__Directions for this task__.
Output all of the material beneath this line exactly as it is.

··········

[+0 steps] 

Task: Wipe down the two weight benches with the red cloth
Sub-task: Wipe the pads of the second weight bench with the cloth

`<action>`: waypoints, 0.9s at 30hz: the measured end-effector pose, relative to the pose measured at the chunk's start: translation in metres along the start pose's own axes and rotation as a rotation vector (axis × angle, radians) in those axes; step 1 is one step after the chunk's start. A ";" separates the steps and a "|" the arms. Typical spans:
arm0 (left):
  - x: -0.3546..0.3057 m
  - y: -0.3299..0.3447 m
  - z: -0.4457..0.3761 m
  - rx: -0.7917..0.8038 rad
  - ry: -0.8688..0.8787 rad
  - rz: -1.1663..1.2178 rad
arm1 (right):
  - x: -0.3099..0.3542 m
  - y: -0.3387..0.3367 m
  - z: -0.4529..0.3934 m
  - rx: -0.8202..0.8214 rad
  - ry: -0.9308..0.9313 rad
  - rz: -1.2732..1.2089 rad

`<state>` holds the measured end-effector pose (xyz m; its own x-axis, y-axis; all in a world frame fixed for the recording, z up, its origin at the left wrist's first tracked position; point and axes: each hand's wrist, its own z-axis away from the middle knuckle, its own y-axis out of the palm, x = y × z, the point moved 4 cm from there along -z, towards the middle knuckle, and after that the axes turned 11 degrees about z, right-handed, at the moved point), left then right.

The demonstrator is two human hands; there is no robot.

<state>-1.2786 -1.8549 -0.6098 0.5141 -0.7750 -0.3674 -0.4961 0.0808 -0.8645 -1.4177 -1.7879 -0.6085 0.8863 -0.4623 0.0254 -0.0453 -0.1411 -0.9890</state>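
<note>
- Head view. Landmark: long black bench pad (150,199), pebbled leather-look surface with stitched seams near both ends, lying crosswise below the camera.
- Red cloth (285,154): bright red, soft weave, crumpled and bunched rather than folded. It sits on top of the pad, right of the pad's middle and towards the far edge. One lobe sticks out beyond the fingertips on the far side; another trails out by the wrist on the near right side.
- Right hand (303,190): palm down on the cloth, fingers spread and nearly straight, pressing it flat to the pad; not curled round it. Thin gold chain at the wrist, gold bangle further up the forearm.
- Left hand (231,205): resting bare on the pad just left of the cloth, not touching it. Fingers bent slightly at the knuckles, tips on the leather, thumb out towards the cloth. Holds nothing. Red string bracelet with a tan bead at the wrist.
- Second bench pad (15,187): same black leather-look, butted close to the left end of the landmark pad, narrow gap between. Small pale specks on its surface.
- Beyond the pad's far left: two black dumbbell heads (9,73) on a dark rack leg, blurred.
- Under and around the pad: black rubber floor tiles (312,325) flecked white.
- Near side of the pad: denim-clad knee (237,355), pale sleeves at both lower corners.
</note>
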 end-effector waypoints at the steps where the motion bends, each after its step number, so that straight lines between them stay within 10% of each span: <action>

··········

__Expected output__.
[+0 steps] 

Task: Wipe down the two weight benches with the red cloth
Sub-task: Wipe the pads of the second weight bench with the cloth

`<action>`: waypoints, 0.9s at 30hz: the measured end-effector pose, relative to the pose measured at the chunk's start: translation in metres along the start pose's own axes and rotation as a rotation vector (axis × angle, radians) in those axes; step 1 is one step after the chunk's start. A ";" separates the steps and a "|" the arms. Typical spans:
arm0 (left):
  - x: -0.3546..0.3057 m
  - y: -0.3299..0.3447 m
  - z: -0.4457..0.3761 m
  - rx: -0.7917..0.8038 rad
  - ry: -0.8688..0.8787 rad
  - rz: -1.1663..1.2178 rad
arm1 (right):
  - x: -0.3099..0.3542 m
  - y: -0.3387..0.3367 m
  - z: -0.4529..0.3934 m
  - rx: -0.8202..0.8214 rad
  - ry: -0.9308..0.9313 rad
  - rz: -1.2732..1.2089 rad

`<state>` holds the measured end-effector pose (xyz m; its own x-axis, y-axis; all in a world frame fixed for the recording, z up, its origin at the left wrist's first tracked position; point and axes: each hand's wrist, its own z-axis away from the middle knuckle, its own y-axis out of the palm, x = y × z, the point moved 4 cm from there along -z, towards the middle knuckle, and after that the axes turned 11 degrees about z, right-handed, at the moved point), left then right.

The demonstrator is two human hands; there is no robot.

<state>-1.2786 -1.8549 -0.6098 0.5141 -0.7750 -0.3674 -0.4961 0.0808 -0.8645 -1.4177 -1.7879 -0.6085 0.8863 -0.4623 0.0254 -0.0453 -0.1411 -0.9890</state>
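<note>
- Head view. Landmark: long black bench pad (150,199), pebbled leather-look surface with stitched seams near both ends, lying crosswise below the camera.
- Red cloth (285,154): bright red, soft weave, crumpled and bunched rather than folded. It sits on top of the pad, right of the pad's middle and towards the far edge. One lobe sticks out beyond the fingertips on the far side; another trails out by the wrist on the near right side.
- Right hand (303,190): palm down on the cloth, fingers spread and nearly straight, pressing it flat to the pad; not curled round it. Thin gold chain at the wrist, gold bangle further up the forearm.
- Left hand (231,205): resting bare on the pad just left of the cloth, not touching it. Fingers bent slightly at the knuckles, tips on the leather, thumb out towards the cloth. Holds nothing. Red string bracelet with a tan bead at the wrist.
- Second bench pad (15,187): same black leather-look, butted close to the left end of the landmark pad, narrow gap between. Small pale specks on its surface.
- Beyond the pad's far left: two black dumbbell heads (9,73) on a dark rack leg, blurred.
- Under and around the pad: black rubber floor tiles (312,325) flecked white.
- Near side of the pad: denim-clad knee (237,355), pale sleeves at both lower corners.
</note>
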 end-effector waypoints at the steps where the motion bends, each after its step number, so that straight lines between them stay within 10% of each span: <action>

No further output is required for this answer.